Are U.S. Treasury Bonds Breaking Out?

Authored by Jesse Colombo via RealInvestmentAdvice.com,

In recent weeks, I’ve been keeping my eye on an interesting situation: while the majority of market participants expect higher interest rates (and lower bond prices), the “smart money” are expecting the opposite. The mainstream view is that the economic boom is humming along nicely, jobs are being created left and right, there are few economic or financial risks to worry about, and that inflation will start picking up any day now. The reality, however, is that our economy is far too saturated with debt to grow at a very high rate like in past economic cycles and that investors are overestimating the potential efficacy of President Trump’s pro-economic growth policies.

From a strictly technical analysis perspective, U.S. Treasuries have been forming triangle patterns in the past several weeks as market participants digest the February market correction and its implications, as well as wait for more data to confirm the risk of a pickup in inflation.

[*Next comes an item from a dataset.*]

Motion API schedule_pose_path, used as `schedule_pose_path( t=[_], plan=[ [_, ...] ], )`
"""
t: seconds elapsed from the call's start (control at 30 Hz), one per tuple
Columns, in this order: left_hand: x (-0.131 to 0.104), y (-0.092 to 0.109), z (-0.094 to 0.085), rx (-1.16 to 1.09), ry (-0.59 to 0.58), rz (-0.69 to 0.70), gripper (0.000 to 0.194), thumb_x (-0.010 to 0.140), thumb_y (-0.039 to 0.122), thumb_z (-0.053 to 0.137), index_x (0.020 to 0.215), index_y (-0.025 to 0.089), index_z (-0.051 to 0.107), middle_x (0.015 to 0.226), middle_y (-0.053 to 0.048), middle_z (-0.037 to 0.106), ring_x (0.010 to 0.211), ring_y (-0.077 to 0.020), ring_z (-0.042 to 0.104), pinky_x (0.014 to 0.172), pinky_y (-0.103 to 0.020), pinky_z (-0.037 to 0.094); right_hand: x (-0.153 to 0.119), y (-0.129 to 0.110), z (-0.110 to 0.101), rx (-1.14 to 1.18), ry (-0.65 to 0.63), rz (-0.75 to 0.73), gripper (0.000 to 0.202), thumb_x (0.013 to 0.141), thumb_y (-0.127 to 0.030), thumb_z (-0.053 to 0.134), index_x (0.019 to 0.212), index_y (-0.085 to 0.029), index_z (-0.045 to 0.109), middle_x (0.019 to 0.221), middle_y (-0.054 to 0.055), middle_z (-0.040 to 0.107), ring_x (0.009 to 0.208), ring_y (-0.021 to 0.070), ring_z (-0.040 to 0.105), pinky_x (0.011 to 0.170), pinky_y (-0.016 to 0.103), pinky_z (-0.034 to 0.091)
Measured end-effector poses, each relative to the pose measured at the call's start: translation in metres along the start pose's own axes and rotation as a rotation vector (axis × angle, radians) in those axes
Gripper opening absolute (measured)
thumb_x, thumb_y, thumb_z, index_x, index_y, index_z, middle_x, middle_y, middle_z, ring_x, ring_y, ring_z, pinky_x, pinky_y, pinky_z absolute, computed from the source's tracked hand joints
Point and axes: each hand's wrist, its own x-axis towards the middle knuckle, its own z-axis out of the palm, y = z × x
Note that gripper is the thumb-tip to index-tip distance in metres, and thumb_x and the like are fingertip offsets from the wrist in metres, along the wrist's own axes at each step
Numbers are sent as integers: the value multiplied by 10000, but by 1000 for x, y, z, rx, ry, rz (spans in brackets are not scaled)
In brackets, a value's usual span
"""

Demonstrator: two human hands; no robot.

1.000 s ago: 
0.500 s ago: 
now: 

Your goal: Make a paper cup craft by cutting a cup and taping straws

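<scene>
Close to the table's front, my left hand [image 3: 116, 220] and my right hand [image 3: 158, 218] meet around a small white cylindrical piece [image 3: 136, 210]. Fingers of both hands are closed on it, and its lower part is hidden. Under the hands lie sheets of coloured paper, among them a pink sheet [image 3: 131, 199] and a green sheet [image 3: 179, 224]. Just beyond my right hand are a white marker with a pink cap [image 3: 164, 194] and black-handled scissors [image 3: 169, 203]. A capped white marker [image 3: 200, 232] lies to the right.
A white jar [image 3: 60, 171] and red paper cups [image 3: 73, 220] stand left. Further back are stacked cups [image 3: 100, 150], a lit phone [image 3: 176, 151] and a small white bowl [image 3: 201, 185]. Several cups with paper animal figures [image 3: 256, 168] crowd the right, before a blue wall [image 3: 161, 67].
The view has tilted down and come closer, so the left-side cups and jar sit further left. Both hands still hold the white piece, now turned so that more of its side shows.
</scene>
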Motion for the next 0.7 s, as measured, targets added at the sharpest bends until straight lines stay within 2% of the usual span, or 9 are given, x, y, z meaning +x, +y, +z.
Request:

Interestingly, these triangle patterns are breaking out to the upside today.

Here’s the 30-year U.S. Treasury bond:

30 Year Bond Daily

Here’s the 10-year U.S. Treasury note:

10 Year Bond Daily

Here’s the 5-year U.S. Treasury note:

5 Year Note Daily

A slew of weak economic and inflation data has been causing investors to pare back their expectations for much higher interest rates in the shorter-term: the CPI-U increased only 0.2 percent in February (after increasing 0.5 percent in January), retail sales fell for the third month in a row, and Goldman Sachs and the Atlanta Fed have cut their Q1 GDP forecast to under 2.0 percent.

I will certainly be watching this Treasury breakout to see if the “smart money” are about to be vindicated on interest rates. A breakdown in crude oil (which is forming its own triangle pattern) would be another catalyst that would send Treasury bonds higher.